Alex Jordan is a graphic designer, photographer and professor and in 1976 he joined as a member of the famed Grapus design collective in Paris with Pierre Bernard, Gérard Paris-Clavel, Jean-Paul Bachollet. As he says “I took part of the Grapus adventure in the last century.” Until October 3 his and other members’ work is part of a big Grapus retrospective exhibition in the Berlin Bröhan Museum.
He recently sent me some posters and “glyphs” that comprise the basis for his work today. The Grapus exhibition in Berlin shows posters, filmed interviews of François Bachollet, Gerard Paris-Clavel, Jean-Paul Bachollet and Jordan, with a lot of agitprop materials and photos, as well as graphic design and “interventions before the digital revolution”.
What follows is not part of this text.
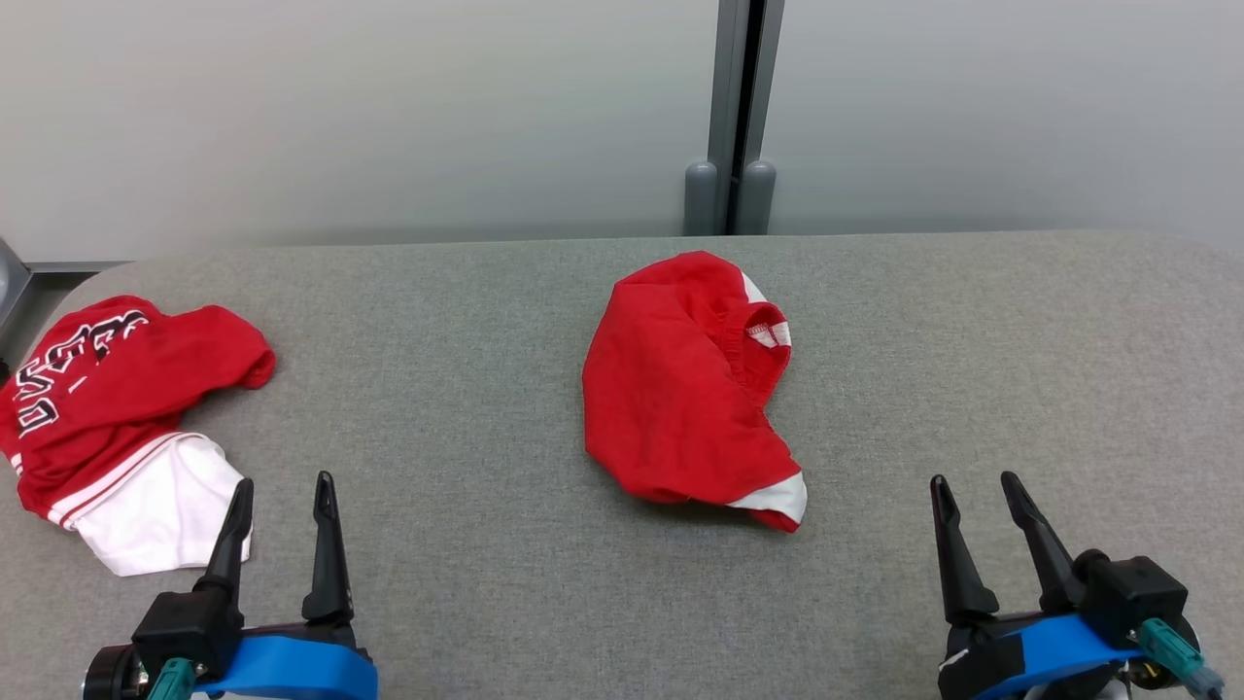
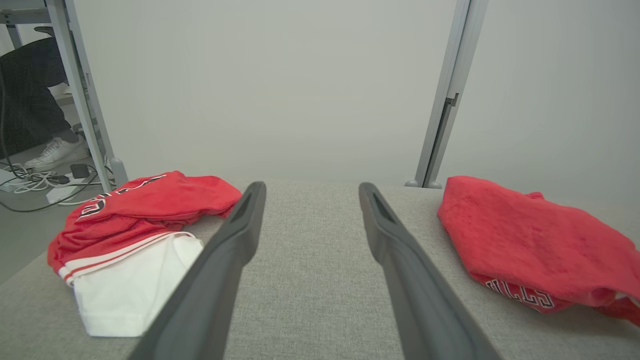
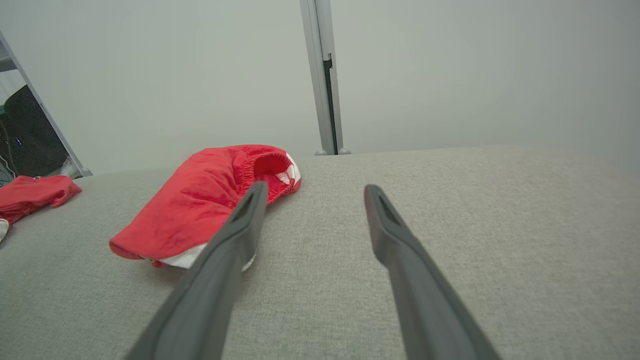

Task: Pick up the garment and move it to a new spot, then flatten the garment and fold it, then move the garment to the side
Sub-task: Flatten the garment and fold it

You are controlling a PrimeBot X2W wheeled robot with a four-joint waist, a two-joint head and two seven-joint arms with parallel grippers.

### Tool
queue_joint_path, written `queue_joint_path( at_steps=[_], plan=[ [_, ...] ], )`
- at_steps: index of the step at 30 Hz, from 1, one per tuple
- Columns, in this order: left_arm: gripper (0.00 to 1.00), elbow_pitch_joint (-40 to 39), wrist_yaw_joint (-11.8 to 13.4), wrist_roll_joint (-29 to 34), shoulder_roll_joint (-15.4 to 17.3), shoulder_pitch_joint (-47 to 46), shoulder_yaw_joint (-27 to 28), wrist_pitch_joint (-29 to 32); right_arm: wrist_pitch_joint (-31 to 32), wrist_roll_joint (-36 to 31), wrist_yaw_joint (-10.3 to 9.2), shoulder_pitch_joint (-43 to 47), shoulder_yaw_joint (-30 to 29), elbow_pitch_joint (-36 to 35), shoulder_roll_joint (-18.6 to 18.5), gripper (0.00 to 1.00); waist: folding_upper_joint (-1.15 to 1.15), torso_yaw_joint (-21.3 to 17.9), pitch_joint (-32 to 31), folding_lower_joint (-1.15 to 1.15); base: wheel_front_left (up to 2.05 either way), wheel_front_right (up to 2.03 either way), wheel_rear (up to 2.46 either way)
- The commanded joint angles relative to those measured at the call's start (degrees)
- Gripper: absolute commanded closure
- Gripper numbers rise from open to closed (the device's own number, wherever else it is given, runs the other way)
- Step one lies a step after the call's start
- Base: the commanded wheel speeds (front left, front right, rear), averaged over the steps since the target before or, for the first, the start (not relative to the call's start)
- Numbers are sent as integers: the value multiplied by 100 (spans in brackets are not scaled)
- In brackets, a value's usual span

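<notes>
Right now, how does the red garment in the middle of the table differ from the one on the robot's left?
The middle garment shows nearly all red with narrow white trim; the left garment has a big white panel with red stripes. The left garment's black-and-white lettering faces up; the middle garment's lettering peeks from its lower edge in the left wrist view. Both lie crumpled on the grey table, unheld.

Left claw (image 1: 282, 483): two long tapered black fingers (image 1: 328, 554), slotted near tips, black knuckle block (image 1: 185, 622), blue band (image 1: 292, 671) at wrist, teal connector (image 1: 173, 678). Right claw (image 1: 974, 480): same build, blue band, teal plug (image 1: 1171, 649), white patch (image 1: 955, 659) on housing.
</notes>
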Motion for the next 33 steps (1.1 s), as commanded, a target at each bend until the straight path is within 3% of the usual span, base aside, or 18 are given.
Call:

He says the reactions of the young visitors are something between “good old stuff” and marvel at the “no-commercial thematics” and “free-style” expressions, like the work shown here. He proudly notes, there are “no logos except the ones from trade unions, political parties, theater and culture.”
Talking about Grapus, Jordan notes “the beginning was always a common discussion, not only with words but with time spent together drawing, a kind of exhausting but passionate artistic ping-pong play.”
During his professorship in Berlin he pushed the students to try this method of jotting and sketching, like the images here, “instead of seeking ideas in internet-spaces.” And not to begin thinking “falsely like a conventional designer, a creator of ‘good form’.
What he tells to students, “I do it myself.” For these images he used a number 8 pencil, China ink, 21 x 29,7cm letter paper. He writes with images, with “my fingers my arm too; and naturally my eyes and brain.” All these are Jordan’s impressions and fears after having read the press, heard the TV rubbish, seen scenes in the street and more.
Ubuntu is a poster created for a poster action initiated by Armando Milani (using the South-African word which means mutual tolerance).
Intolerance is part of the Mirko Ilic Tolerance poster exhibition.
Zero Hunger is one of the 17 UN Sustainable Development goals poster campaign organized by the AGI.